TASK TO COMPLETE
Only one stretch of the listing below is wanted. Give it again exactly, from the line with "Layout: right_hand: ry" through the line with "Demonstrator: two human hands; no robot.".

══════════

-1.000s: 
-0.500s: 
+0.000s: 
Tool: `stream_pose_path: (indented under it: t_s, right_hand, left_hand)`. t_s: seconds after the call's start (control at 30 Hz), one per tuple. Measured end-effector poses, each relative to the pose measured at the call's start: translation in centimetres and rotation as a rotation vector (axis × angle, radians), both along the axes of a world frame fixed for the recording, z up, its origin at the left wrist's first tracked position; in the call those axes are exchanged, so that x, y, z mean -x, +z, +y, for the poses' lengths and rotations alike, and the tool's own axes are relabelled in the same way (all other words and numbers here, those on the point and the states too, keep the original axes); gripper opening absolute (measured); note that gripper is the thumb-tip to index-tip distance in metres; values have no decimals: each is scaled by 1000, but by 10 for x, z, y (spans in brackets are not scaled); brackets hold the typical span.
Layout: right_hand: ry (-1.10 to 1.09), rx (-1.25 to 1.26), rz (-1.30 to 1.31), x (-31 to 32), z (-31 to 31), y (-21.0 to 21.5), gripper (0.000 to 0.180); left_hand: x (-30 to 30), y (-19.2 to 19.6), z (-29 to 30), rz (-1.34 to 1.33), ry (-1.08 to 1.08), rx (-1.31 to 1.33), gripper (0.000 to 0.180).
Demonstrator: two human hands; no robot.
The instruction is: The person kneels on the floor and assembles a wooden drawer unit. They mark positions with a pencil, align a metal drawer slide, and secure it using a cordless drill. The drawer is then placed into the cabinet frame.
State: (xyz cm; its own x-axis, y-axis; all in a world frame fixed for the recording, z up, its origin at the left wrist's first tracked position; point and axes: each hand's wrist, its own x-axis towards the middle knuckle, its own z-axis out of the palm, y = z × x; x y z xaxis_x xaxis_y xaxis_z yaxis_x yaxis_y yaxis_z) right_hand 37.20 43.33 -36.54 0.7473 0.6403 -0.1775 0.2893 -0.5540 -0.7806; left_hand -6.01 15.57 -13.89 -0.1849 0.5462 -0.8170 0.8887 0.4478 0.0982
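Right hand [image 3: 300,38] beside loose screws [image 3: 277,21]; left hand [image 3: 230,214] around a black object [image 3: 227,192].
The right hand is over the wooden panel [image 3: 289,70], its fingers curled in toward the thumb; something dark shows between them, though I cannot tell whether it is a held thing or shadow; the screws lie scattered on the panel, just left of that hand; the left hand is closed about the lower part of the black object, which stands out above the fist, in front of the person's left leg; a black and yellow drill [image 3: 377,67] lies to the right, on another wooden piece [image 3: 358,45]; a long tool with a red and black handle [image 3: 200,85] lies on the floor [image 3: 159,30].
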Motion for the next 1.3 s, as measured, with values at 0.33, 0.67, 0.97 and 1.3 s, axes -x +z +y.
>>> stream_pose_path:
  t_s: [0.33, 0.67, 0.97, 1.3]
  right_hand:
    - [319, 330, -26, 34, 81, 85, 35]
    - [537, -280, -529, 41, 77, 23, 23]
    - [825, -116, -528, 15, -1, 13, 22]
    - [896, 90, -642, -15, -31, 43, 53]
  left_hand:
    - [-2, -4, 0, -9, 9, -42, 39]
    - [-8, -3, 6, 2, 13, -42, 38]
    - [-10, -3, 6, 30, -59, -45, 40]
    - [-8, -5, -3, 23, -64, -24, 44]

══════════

YOUR SOLUTION
Layout: right_hand: ry (-1.10 to 1.09), rx (-1.25 to 1.26), rz (-1.30 to 1.31), x (-31 to 32), z (-31 to 31), y (-21.0 to 21.5), gripper (0.000 to 0.180); left_hand: x (-30 to 30), y (-19.2 to 19.6), z (-29 to 30), rz (-1.34 to 1.33), ry (-1.08 to 1.08), rx (-1.31 to 1.33), gripper (0.000 to 0.180).
Demonstrator: two human hands; no robot.

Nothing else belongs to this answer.